Estados Unidos está inmerso en la euforia del alunizaje. Para ganarle a los soviéticos la carrera espacial, no ha tenido problema en contratar al villano interpretado por Mads Mikkelsen (seguro lo recordás de Hannibal), que pudo cambiar de interés científico, de país y de empleadores pero que no cambió de pasión, porque sigue siendo nazi (odio a estos tipos). De este modo, se conforma el bando de los malos en una carrera paralela por hacerse con el dial, un artefacto creado por Arquímedes que parece que permite viajar en el tiempo.
Los buenos forman así: el personaje de Phoebe Waller-Bridge (andá a verla en la serie Fleabag, por favor) ahijada de Indy, nuestro arqueólogo favorito —ya jubilado y deprimido pero que se ve obligado a volver a la acción—, un niño (desde El templo maldito sabemos que garpa), y Antonio Banderas en un papel muy secundario.
Otra cosa que me preocupaba era la inclusión de un interés romántico muy desfasado en edad para Indiana o cómo se iba a representar a las mujeres en general (acá somos team Marion).

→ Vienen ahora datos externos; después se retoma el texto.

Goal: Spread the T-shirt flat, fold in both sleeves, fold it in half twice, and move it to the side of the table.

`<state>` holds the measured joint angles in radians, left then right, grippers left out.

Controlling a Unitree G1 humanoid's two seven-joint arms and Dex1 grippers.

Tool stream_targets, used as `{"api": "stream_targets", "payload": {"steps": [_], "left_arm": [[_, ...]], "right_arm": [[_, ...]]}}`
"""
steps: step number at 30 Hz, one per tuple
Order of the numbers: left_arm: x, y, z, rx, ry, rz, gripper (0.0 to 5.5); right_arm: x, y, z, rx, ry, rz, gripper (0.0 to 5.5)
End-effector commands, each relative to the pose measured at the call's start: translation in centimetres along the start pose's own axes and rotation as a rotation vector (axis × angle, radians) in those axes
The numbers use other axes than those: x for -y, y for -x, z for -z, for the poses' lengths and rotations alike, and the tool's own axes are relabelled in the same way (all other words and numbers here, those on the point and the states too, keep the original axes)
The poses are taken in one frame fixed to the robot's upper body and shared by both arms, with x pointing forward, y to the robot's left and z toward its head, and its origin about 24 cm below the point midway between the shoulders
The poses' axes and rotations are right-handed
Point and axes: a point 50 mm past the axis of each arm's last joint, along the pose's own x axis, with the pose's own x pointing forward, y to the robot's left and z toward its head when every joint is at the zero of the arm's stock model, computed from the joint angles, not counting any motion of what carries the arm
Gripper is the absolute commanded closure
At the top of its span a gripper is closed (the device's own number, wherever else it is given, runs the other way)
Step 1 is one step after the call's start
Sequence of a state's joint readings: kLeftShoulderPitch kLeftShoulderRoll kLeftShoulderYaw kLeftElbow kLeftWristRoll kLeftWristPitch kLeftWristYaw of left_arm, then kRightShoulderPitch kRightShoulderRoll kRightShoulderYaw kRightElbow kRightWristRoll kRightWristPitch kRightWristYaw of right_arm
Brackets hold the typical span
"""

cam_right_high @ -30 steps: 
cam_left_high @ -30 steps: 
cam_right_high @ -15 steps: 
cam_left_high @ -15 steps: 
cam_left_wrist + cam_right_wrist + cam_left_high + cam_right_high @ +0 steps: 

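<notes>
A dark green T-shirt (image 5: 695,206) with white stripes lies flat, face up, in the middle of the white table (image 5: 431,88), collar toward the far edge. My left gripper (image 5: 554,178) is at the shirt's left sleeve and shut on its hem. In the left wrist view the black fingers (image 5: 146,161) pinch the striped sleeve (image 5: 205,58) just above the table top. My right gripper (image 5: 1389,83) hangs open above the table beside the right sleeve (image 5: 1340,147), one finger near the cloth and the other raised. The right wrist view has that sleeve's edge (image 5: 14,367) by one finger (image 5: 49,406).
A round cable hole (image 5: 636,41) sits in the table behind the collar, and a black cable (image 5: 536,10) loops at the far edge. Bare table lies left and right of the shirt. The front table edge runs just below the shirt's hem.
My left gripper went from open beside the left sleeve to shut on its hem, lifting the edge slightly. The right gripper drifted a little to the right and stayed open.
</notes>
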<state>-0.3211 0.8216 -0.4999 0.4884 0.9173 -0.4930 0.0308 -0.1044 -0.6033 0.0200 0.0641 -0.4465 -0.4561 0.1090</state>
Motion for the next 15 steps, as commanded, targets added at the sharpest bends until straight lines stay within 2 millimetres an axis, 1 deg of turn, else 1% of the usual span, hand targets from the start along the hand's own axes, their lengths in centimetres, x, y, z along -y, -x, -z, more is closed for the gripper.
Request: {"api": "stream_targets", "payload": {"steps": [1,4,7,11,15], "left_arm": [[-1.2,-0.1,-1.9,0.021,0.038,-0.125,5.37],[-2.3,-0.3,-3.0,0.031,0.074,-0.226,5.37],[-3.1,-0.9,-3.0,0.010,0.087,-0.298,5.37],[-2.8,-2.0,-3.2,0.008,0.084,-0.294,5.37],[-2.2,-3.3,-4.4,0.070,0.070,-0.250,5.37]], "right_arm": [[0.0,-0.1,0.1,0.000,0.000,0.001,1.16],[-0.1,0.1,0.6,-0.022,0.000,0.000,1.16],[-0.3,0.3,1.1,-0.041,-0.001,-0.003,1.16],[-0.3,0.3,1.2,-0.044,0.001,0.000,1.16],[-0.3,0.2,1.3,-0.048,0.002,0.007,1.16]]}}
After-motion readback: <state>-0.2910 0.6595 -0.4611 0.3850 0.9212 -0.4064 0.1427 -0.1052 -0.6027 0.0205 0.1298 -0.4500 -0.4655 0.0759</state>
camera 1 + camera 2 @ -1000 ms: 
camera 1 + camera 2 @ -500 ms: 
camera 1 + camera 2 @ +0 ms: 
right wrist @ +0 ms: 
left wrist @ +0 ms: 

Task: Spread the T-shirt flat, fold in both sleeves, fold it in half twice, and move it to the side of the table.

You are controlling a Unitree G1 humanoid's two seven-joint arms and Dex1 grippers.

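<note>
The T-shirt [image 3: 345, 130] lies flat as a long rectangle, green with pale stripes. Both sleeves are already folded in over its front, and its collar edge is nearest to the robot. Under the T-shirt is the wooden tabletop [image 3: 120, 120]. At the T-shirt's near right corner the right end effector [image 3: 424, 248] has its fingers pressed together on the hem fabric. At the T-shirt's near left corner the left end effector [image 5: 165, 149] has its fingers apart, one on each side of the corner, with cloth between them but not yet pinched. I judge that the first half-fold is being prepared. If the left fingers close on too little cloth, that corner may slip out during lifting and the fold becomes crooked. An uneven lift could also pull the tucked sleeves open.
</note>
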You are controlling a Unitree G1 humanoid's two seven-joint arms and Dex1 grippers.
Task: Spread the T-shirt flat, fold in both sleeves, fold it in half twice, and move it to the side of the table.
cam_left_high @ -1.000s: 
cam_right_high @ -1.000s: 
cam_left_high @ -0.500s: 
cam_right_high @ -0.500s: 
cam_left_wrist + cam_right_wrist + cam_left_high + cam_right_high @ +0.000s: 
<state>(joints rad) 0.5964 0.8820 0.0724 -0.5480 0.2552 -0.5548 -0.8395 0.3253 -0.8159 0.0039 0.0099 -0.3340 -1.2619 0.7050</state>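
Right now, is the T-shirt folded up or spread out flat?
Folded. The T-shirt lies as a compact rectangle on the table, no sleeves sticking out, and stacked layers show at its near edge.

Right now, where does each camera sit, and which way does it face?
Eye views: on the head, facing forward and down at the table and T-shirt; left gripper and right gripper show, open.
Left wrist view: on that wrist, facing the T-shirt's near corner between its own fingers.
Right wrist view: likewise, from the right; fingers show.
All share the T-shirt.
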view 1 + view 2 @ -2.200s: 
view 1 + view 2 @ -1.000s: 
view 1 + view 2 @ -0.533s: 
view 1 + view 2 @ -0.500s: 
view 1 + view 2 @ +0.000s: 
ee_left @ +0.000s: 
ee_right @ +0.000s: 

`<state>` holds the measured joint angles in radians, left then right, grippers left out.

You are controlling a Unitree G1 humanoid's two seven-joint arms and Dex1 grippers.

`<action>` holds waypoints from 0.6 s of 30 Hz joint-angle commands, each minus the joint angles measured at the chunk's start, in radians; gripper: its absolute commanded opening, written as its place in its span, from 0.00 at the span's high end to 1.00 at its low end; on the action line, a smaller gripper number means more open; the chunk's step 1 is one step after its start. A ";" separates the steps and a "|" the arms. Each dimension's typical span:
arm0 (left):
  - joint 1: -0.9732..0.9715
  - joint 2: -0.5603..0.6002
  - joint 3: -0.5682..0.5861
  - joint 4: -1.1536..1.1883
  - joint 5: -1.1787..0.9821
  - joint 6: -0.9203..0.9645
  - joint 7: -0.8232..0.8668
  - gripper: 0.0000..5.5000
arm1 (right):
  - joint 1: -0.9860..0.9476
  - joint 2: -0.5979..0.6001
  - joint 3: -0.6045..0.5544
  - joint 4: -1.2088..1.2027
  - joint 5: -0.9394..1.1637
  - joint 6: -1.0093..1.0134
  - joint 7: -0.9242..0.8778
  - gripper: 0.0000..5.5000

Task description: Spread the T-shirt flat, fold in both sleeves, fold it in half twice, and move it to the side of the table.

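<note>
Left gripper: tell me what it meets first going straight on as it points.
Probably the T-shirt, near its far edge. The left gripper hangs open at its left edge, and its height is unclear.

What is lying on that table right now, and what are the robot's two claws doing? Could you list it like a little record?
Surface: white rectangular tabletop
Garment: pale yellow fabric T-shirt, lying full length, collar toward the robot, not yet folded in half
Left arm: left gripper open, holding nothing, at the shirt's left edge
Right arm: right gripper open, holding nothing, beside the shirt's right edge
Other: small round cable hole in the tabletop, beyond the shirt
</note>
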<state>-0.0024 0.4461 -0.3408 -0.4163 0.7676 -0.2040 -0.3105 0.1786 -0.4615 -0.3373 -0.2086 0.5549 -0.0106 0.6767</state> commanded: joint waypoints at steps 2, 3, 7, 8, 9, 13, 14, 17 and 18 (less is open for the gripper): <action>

Pero la verdad que la ahijada está muy bien y no es arrastrada a la aventura por el padrino sino al revés, a partir de su propia agencia (y de sus intereses non sanctos).
Así, Indiana Jones y el dial del destino se despide con un escenario de un exotismo muy distinto al que estábamos acostumbrados —del que no diré más para preservar la experiencia de otros seguidores del fedora y el látigo—: aquí no hay caballeros templarios de cientos de años, sesos de mono de postre ni extraterrestres. Asimismo, la peli sale airosa de esa atmósfera más cruda y violenta que las anteriores (hay una agencia semi-estatal matando civiles), aporta un poco de drama y patetismo para dejarnos al borde de las lágrimas con nuestro Indy anciano, pero también otros condimentos para nostalgioses: Sallah y sus nietos, escenas de acción en trenes, caballos, aviones y moto-autos, citas a otras de las entregas, y la música de John Williams.
En conclusión: a pesar del temor (capaz estoy exagerando un toque) que provocó que Spielberg se bajara de la dirección, la versión de James Mangold de Indiana Jones cumple con la nostalgia, pero se adapta bien a los cambios de sus espectadores originales que, como Indy, ya no nos cocemos al primer hervor. Gran despedida de Harrison Ford.